Climate advisors believe this COP27 meeting may be the final opportunity for members to meet and take real action on the climate crisis or fall short again in achieving critical Net Zero targets by 2040. In preparation the UNPRI is prioritizing bold action and the need for heightened commitments across these five key themes:
Closing the commitment gap: more action, less talking
Addressing the energy "trillema": energy security, affordability and climate change must be treated together - developed nations need to step-up
Mobilizing climate financing: focusing on re-prioritizing the climate financing - whether public or private pledge funds and rewarding carbon reducing efforts
Joining the dots between climate, nature and biodiversity: focus on science and scaling nature-based solutions
Inclusion, solidarity and global partnerships: financing and material support for vulnerable communities in emerging fossil-fuel reliant economies.
It's fair to say mandatory disclosures have been slow to take seed, but with the eye-watering sums being invested in climate pledge funds, and other investments touting ESG-readiness, financial bodies have set the pace to make legally mandated disclosures a reality - and at times faster than their local government bodies.

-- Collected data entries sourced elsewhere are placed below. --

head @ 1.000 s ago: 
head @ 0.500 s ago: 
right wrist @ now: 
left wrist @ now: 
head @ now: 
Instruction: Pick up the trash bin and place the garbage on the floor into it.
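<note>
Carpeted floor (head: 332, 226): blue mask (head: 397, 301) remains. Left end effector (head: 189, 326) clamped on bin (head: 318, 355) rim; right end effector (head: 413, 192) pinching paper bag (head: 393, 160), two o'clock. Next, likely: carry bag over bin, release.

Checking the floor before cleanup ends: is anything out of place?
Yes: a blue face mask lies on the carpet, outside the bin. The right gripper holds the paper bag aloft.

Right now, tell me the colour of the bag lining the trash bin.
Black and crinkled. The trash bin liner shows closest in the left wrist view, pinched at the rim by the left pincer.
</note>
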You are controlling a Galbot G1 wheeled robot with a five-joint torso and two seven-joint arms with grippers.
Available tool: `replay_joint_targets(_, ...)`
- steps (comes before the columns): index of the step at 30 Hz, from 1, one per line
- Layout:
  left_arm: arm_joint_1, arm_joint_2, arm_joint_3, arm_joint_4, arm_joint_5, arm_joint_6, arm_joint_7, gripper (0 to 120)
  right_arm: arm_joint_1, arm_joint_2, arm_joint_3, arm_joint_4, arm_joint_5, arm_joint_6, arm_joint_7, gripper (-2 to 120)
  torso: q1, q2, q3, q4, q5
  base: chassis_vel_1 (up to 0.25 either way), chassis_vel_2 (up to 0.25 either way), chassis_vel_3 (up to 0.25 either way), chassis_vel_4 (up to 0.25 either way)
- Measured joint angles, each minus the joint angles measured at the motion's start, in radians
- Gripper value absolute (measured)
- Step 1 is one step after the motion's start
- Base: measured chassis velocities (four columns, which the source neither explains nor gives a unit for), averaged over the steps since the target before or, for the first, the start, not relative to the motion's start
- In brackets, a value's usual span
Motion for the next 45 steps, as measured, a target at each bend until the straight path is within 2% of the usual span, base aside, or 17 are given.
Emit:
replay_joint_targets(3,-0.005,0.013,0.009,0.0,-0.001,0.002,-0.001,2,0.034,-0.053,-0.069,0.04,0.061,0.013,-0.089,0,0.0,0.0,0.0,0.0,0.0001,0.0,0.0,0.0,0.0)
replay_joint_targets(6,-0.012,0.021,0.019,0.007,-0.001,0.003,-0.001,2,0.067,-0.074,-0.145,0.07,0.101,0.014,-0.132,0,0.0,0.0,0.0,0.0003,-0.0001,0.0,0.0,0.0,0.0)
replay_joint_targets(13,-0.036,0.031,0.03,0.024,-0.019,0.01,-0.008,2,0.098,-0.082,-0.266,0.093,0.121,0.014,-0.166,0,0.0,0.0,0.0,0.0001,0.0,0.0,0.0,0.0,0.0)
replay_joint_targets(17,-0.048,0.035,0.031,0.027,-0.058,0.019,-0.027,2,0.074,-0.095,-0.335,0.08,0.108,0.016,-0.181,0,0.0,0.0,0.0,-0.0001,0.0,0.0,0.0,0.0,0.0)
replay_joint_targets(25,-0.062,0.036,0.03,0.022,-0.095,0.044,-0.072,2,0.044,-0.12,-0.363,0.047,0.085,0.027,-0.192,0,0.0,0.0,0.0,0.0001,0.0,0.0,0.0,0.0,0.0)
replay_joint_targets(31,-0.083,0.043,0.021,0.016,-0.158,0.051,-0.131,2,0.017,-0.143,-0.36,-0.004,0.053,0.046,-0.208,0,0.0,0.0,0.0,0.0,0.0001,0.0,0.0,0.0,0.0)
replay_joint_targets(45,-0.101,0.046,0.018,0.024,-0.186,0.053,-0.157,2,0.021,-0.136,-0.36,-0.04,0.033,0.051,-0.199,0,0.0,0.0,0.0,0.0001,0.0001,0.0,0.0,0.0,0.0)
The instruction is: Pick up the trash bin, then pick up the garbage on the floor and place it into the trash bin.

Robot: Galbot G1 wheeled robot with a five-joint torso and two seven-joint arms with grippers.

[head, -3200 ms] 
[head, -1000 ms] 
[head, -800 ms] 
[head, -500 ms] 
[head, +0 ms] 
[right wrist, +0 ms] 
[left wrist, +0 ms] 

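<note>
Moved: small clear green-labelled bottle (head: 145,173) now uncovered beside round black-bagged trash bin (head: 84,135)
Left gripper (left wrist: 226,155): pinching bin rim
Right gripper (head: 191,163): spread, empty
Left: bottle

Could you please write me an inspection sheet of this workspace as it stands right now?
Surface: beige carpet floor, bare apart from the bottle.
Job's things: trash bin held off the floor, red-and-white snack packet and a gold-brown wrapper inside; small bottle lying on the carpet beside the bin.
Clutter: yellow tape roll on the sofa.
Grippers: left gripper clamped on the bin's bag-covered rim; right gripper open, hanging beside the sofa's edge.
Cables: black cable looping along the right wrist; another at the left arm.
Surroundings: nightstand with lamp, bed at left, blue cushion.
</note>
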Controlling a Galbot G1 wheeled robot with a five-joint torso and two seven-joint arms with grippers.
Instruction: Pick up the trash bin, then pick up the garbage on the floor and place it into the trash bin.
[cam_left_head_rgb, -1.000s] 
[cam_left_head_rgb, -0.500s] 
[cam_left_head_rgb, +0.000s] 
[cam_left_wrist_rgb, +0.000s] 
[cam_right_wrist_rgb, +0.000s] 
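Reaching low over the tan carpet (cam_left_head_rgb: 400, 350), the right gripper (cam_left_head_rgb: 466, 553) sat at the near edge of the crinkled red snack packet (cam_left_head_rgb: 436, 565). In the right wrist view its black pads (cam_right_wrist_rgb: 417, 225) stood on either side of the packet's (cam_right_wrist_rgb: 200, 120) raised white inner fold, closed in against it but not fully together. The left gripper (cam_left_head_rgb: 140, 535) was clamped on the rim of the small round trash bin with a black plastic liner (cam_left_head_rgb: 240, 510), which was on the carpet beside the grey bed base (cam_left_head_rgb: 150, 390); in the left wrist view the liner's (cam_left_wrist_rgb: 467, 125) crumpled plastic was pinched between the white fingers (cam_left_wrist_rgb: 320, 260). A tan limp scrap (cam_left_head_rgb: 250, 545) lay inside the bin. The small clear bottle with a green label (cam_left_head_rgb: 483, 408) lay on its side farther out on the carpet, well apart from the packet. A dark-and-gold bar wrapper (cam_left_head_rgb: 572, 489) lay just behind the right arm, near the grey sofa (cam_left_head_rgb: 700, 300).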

The EU is on pace to mandate legal disclosures (versus voluntary disclosures) from January 2023, Australia and parts of ASEAN are cracking it, the US SEC is still discussing it, but with pressure from the TCFD (www.FSB-TCFD.org ) which is represented by the G20, I suspect the proposed legislation will come into play soon to avoid embarrassment of being one of the largest UN members without legal reporting requirements.
Many of the other large, developed nations have some form of government reporting - but much of it remains voluntary and non-standard, country to country. Groups like the Climate Disclosure Standards Board (www.CDSB.net ) are working hard to establish common metrics and reporting to ensure countries are actually meeting their committed goals across the board (and not just for financial trades) - and equally as important that they're not lying about it to investors (greenwashing) which could later pose a major issue for stock values.
Given the slow progress in meeting their collective 2040 targets, it may prove that the financial bodies hold the power to transparent reporting and meaningful compliance enforcement. The “show me” reporting mindset is growing rapidly amongst investors and big businesses globally where the key to unlocking funding for new starts-ups and enterprises may lie in how green they truly run their businesses.
Kelli Wilks is Management Consultant at Spring CPO where she advises clients on ESG priorities, procurement transformation, negotiation strategies, and supplier performance.